Jalan Harapan


Bagi saya—mungkin saya hanya satu-satunya, jalanan itu merupakan jalan harapan. Setiap kali melintasi jalanan itu, harapan saya membuncah tak karuan. Setiap masuk di ujung jalan, saya selalu menepiskan harapan. Sudahlah, harapan hanyalah harapan, tak akan berkelebihan jika terlaksana sekali pun. Selalu demikian ucapan saya.

Selalu juga, sepanjang jalan, harapan seolah menepis untuk disingkirkan. Hadir begitu saja, tanpa persetujuan. Sepanjang jalan, hati saya selalu risau. Tatapan saya tebar. Tak ada yang bisa mengalihkan perhatian saya sepanjang jalan itu.

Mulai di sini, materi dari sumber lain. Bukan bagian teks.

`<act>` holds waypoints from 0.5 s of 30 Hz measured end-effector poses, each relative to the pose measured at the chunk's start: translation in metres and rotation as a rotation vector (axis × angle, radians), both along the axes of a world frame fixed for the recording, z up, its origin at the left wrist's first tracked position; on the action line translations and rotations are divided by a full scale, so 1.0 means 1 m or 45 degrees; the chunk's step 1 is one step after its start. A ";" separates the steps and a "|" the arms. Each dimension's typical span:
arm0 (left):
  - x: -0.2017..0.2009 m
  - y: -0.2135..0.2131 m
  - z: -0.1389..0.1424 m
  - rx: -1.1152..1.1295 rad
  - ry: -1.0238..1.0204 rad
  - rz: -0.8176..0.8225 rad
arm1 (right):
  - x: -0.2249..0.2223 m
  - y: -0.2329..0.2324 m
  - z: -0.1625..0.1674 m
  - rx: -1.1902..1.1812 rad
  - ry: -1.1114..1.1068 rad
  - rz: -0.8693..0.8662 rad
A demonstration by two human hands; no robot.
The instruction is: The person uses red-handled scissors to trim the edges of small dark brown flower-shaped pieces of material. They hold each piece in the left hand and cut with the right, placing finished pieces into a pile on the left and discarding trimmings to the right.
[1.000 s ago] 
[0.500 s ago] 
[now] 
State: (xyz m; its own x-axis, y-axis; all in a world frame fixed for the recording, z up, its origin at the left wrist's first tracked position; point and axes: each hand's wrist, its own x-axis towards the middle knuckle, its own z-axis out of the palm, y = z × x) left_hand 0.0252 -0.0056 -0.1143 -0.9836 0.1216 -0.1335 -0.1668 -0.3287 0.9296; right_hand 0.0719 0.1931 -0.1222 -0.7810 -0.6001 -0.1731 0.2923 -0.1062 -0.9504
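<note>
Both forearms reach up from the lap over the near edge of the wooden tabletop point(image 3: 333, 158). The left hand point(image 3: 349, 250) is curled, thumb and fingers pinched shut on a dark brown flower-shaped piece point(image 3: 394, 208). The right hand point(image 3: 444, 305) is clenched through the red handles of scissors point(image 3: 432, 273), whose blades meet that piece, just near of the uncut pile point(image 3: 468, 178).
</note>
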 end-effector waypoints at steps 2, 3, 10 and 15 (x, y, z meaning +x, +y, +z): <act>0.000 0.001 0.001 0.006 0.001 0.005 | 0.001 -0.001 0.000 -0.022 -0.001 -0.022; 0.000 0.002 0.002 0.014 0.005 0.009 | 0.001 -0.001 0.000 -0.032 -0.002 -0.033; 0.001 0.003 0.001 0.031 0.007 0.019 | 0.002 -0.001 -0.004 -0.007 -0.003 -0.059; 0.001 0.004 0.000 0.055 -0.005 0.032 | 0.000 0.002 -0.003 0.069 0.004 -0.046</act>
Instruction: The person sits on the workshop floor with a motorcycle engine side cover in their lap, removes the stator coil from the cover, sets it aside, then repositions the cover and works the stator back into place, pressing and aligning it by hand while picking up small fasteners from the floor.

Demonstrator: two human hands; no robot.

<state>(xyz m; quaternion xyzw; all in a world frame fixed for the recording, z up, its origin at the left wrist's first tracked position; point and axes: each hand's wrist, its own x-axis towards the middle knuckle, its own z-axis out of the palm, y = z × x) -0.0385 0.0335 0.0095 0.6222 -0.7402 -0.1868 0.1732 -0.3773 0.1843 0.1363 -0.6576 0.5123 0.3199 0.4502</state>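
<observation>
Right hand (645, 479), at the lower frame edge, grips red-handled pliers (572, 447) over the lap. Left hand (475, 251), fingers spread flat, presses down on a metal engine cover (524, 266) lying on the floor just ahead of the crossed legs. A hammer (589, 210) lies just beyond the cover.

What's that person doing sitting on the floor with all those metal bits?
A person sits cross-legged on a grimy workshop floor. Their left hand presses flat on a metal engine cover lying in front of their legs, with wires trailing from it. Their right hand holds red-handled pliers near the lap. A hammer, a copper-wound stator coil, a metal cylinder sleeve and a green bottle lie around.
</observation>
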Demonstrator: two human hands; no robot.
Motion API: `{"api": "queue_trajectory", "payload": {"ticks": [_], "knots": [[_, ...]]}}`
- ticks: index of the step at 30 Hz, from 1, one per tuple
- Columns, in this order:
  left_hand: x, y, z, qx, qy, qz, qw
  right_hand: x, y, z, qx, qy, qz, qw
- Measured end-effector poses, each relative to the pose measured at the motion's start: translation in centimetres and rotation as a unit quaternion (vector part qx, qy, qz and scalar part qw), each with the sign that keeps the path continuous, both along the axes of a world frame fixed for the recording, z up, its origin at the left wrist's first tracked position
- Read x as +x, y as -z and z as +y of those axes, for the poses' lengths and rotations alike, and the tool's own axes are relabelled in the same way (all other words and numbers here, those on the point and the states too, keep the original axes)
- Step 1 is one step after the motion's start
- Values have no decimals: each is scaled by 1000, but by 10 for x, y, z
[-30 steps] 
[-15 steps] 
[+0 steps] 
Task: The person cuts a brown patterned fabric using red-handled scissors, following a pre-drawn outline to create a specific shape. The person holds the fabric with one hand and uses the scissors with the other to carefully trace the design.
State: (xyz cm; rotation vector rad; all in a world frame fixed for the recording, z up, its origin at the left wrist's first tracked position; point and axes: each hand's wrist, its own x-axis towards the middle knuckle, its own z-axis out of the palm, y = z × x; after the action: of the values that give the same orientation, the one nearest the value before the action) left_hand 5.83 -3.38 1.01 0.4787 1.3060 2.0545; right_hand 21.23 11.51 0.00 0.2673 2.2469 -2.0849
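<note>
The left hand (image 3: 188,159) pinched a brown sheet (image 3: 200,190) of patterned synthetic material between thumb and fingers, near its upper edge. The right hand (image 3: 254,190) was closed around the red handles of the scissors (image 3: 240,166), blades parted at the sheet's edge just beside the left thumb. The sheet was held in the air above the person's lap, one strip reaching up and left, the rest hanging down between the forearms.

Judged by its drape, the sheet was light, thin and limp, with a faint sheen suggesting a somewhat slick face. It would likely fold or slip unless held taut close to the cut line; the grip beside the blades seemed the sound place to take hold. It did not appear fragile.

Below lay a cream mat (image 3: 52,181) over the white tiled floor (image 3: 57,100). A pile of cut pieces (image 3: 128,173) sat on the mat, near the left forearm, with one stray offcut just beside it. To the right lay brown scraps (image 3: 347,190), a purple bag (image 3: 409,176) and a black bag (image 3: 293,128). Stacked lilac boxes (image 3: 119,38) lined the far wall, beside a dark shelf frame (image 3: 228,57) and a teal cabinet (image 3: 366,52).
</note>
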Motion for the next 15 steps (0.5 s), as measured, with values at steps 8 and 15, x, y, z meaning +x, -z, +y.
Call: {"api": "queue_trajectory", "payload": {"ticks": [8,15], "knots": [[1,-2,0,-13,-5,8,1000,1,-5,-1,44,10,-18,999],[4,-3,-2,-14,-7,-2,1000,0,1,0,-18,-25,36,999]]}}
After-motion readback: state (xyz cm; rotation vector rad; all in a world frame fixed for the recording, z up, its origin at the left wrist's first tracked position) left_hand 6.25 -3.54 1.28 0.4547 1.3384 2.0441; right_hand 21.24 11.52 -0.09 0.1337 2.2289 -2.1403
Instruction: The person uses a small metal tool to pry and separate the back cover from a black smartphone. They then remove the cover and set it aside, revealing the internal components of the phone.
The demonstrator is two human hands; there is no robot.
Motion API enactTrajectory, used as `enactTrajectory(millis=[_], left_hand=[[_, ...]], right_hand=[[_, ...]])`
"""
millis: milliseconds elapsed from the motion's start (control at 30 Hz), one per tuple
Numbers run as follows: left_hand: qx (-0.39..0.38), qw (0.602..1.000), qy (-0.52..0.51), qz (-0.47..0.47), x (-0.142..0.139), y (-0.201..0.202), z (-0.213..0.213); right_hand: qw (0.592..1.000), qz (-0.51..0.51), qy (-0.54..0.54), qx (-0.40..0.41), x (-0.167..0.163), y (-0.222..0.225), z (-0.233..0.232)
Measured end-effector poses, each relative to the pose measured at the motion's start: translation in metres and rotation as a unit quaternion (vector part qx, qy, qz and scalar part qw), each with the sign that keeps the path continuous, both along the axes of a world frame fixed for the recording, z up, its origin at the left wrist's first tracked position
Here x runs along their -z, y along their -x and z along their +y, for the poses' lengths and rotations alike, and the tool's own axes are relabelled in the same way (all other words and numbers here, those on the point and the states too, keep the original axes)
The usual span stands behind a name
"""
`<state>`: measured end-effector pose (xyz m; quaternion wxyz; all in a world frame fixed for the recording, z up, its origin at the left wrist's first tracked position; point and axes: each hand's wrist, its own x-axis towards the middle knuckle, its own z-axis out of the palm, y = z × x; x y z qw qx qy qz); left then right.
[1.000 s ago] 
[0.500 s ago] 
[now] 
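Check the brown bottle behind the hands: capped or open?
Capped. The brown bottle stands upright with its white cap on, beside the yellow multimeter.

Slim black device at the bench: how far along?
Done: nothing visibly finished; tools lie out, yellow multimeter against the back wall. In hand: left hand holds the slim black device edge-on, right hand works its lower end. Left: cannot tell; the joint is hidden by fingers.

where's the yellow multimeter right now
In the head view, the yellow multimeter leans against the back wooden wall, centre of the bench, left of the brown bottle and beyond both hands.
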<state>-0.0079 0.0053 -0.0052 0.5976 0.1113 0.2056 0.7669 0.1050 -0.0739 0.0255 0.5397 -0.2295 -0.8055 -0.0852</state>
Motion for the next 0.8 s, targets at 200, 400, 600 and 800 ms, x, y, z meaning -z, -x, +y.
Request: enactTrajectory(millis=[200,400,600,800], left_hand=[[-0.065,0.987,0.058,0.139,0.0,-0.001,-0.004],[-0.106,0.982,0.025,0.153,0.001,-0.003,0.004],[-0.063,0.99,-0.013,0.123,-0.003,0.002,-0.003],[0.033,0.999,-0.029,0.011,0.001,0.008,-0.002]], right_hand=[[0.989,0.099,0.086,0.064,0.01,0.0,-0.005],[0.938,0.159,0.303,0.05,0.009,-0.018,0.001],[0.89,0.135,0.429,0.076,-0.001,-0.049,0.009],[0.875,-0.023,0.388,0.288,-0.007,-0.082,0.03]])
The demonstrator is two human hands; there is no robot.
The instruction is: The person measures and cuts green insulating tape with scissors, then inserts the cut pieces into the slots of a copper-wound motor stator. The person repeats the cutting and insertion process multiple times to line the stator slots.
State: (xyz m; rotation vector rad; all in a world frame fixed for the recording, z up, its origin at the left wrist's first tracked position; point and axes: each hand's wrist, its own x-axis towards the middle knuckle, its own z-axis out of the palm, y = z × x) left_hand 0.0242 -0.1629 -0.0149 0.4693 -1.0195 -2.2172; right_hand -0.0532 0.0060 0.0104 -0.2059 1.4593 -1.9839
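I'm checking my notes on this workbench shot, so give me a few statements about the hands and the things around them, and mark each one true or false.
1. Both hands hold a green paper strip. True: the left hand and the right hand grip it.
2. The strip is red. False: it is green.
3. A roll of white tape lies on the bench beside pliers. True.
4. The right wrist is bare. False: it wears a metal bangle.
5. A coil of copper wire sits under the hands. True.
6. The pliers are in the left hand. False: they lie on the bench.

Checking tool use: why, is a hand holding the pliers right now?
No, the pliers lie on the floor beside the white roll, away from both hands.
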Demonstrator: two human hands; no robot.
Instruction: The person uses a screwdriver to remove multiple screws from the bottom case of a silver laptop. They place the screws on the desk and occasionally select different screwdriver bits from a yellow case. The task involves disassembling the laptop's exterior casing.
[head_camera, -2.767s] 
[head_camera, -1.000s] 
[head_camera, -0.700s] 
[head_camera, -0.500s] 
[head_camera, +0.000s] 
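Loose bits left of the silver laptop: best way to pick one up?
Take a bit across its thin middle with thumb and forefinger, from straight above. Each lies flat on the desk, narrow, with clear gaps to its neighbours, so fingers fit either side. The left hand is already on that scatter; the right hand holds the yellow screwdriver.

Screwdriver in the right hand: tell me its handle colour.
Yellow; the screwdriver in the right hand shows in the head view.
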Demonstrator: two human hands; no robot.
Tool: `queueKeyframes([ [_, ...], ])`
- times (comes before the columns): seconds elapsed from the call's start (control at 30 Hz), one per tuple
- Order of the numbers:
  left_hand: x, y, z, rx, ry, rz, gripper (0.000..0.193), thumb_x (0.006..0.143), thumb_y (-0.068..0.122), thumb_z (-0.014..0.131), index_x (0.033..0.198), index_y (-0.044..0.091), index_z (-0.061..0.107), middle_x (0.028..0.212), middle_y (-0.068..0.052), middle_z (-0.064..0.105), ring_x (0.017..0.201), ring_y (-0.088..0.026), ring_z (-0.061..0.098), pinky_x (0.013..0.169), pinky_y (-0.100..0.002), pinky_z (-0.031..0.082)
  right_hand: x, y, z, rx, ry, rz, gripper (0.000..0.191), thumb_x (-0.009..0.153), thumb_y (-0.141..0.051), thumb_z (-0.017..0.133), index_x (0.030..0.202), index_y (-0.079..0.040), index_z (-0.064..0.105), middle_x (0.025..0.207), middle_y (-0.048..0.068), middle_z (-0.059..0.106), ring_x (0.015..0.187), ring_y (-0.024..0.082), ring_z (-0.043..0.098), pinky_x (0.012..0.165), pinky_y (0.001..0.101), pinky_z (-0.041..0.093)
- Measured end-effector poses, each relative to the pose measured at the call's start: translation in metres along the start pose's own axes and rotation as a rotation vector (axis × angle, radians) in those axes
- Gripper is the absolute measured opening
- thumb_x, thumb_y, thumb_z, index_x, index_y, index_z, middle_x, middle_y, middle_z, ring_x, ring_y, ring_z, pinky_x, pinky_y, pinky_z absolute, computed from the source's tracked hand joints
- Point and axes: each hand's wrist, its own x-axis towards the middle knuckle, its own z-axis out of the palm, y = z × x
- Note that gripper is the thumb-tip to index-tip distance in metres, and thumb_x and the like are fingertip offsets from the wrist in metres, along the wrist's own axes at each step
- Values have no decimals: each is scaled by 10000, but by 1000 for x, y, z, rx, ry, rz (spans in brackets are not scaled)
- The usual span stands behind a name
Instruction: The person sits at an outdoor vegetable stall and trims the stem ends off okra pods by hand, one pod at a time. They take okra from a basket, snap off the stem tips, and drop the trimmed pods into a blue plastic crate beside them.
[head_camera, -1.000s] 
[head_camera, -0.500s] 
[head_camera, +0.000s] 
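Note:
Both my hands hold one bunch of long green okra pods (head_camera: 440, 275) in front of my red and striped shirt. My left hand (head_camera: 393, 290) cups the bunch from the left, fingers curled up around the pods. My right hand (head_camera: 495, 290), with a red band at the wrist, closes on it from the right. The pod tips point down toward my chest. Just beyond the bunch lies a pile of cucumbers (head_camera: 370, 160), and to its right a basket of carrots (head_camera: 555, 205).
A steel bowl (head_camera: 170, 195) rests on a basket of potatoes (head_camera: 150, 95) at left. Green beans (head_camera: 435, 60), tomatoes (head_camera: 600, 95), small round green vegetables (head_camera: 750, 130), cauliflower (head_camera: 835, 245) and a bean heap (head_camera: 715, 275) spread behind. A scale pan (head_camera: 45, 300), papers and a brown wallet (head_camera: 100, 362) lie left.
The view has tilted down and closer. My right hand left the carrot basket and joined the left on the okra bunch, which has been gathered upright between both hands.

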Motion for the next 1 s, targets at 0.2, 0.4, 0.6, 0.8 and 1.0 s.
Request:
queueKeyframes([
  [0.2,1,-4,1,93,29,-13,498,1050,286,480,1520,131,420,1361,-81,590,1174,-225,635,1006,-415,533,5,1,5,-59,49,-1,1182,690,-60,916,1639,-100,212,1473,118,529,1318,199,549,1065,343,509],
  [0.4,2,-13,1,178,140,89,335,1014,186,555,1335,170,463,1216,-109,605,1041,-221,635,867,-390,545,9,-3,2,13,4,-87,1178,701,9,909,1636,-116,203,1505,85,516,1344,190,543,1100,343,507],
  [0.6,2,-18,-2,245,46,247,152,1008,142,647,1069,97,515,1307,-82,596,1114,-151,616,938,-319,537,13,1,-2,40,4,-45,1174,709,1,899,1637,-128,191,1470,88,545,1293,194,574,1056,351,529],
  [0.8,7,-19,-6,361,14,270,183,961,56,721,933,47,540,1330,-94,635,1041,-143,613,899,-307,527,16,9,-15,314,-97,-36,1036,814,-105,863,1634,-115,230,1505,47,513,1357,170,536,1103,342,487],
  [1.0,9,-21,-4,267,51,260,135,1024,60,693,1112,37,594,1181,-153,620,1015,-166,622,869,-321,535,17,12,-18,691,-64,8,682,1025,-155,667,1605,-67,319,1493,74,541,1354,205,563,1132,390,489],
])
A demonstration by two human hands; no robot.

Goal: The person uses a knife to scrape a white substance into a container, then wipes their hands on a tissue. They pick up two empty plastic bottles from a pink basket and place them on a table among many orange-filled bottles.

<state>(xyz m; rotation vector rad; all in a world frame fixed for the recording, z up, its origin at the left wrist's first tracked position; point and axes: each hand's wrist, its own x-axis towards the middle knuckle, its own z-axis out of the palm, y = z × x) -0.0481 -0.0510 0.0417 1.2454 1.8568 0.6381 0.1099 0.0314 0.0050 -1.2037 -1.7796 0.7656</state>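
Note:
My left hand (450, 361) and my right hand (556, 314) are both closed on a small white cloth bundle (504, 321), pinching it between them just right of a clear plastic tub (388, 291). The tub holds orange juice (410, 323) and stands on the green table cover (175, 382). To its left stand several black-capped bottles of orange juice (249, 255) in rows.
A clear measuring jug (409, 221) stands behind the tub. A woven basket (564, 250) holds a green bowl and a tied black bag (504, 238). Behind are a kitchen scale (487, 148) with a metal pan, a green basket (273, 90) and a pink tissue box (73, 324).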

Di jalan itulah, saya acap berpapasan dengan dia. Dalam diam. Tanpa mata yang berbalas tatap. Tidak pernah lebih lama dari lima detik. Begitu sekejap. Rasanya tak lenyap hingga hinggap pada bulan.

Tak selalu, hanya terjadi dalam hitungan ruas jari dari sekian banyak kesempatan. Hanya terjadi di jalan itu. Ketika terjadi, tak ada sesuatu yang berlebihan pun. Semua terasa begitu cukup. Singkat cukup. Diam cukup. Sendiri pun cukup.

Di ujung jalan keluar, saya sering berada pada kesimpulan yang sama. Harapan tak senyata itu. Namun, saya tetap butuh harapan agar jalan tak hanya sekadar jalan. Jalan menyimpan makna yang menyapa pagi. Bawa cerita sampai lelap.